Personal information
- Born: 10 May 1981 (age 44) Ellesmere Port, Cheshire, England
- Home town: Liverpool, Merseyside, England

Darts information
- Playing darts since: 1999
- Darts: 24 Gram Jocky Wilson
- Laterality: Right-handed
- Walk-on music: "Be Faithful" by Fatman Scoop ft. Faith Evans

Organisation (see split in darts)
- BDO: 2002–2006, 2008–2010, 2011–2017, 2019–2020
- PDC: 2006–2008, 2010–2011, 2017–2019
- WDF: 2019–

WDF major events – best performances
- World Championship: Last 32: 2005
- World Masters: Last 128: 2002, 2003, 2006
- World Trophy: Last 32: 2005, 2006
- Int. Darts League: Last 32 Group: 2005, 2006
- Finder Masters: Last 24 Group: 2004

PDC premier events – best performances
- UK Open: Last 96: 2007

Other tournament wins
- Tournament: Years
- Italian Open Slovak Masters: 2019 2019

= Tony Martin (darts player) =

English darts player

Tony Martin (born 10 May 1981) is an English professional darts player who plays in Professional Darts Corporation (PDC) events.

== Career ==

Martin started his darts career playing in British Darts Organisation tournaments and was a runner-up in the British Classic to Mervyn King in 2002. He reached other finals at the Swedish Open in 2004, losing to Shaun Greatbatch and the Norway Open in 2005, which he lost to Michael van Gerwen. He also reached the quarter finals of the Dutch Open in 2004.

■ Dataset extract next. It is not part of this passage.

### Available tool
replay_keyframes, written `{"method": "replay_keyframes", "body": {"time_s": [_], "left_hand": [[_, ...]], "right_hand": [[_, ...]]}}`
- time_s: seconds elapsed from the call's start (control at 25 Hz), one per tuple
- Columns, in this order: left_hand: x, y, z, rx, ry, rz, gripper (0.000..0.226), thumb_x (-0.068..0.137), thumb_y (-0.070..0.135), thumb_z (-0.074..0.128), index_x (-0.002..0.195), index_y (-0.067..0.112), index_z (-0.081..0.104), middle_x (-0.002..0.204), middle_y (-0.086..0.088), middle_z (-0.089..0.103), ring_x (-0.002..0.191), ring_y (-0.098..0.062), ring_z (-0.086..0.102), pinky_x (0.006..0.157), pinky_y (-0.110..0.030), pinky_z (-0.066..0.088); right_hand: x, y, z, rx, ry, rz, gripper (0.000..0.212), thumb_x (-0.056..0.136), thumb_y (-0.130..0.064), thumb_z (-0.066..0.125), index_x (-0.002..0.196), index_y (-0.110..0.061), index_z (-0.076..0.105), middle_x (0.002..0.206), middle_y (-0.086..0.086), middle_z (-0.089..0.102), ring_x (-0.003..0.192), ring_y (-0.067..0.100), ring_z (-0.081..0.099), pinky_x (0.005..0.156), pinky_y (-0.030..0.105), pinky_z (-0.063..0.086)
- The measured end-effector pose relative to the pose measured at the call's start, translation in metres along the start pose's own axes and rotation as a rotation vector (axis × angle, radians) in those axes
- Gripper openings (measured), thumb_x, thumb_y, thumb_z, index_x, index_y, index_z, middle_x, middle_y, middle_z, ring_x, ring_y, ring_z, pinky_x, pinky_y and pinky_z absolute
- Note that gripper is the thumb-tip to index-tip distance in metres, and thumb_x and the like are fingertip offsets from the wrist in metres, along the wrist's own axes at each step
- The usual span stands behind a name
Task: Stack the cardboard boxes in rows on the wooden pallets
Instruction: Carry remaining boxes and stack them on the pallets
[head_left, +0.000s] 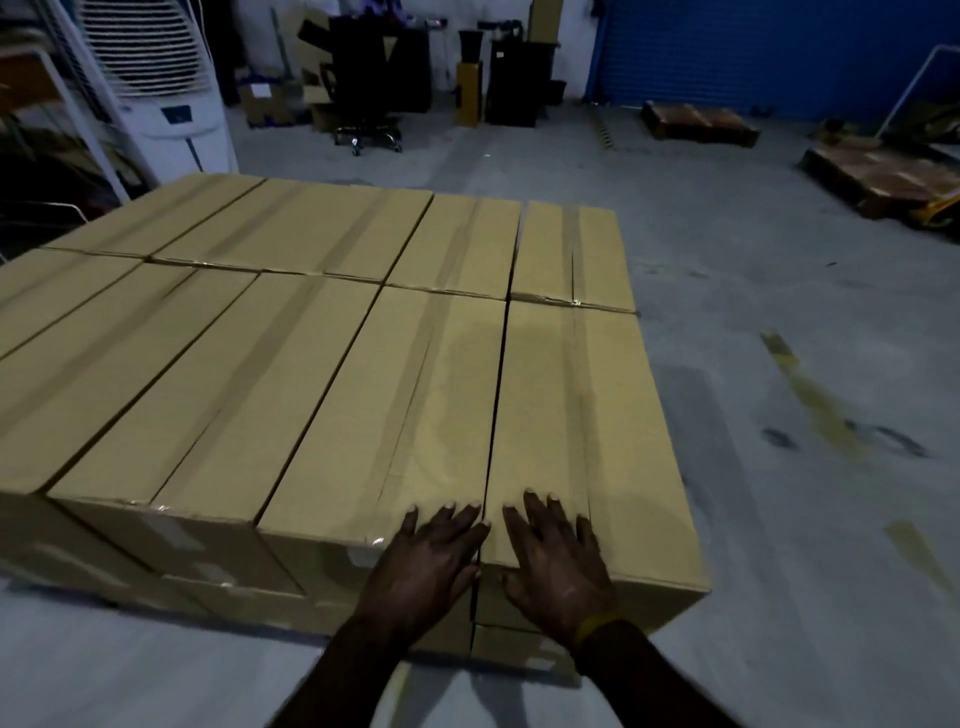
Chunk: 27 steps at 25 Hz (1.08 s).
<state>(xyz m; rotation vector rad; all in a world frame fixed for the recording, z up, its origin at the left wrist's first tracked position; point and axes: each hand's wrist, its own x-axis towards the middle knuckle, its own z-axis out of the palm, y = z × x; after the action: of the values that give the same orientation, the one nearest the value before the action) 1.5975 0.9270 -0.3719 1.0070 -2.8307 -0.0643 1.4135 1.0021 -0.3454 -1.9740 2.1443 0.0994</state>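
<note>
Grey concrete floor (779, 322) around; we rest left hand (431, 556) and right hand (556, 561), fingers flat, on adjacent cardboard boxes (582, 415)

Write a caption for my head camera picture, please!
Two open hands, left hand and right hand, rest on long tan cardboard boxes stacked in rows.

Under the hands, the cardboard boxes (332, 332) were plain tan, each crossed by a glossy strip of clear tape (415, 374). A yellow band (597, 626) circled the right wrist. Beyond, the floor (779, 322) was grey with worn yellow stripes, the roller door (769, 52) blue, the cooler (171, 104) white.
</note>
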Motion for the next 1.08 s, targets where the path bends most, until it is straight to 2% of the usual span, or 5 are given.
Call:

Tony started playing with Merseyside youth at the age of 18. At the age of 21, he was selected to play for the county of Clwyd. In his first season, he gained the British Darts Organisation Young Player of the Year Award.

He only managed to appear once at the Lakeside Country Club for the BDO World Darts Championship when he lost a first round match in 2005 to Simon Whitlock.

He switched to compete in the Professional Darts Corporation for several months but announced in August 2007 that he would be returning to compete on the BDO circuit. He lost his main sponsor Masterdarts also. He also switched to be on the same circuit as his wife Anastasia Dobromyslova. His wife moved across to the PDC in December 2008, which in turn left Martin playing on a different circuit again. It was announced however during the 2009 Grand Slam of Darts that Martin would be competing in the PDC once more, starting in January 2010.

However his season in the PDC was difficult as he suffered from loss of form and had injury problems, As a result, he did not get a tour card.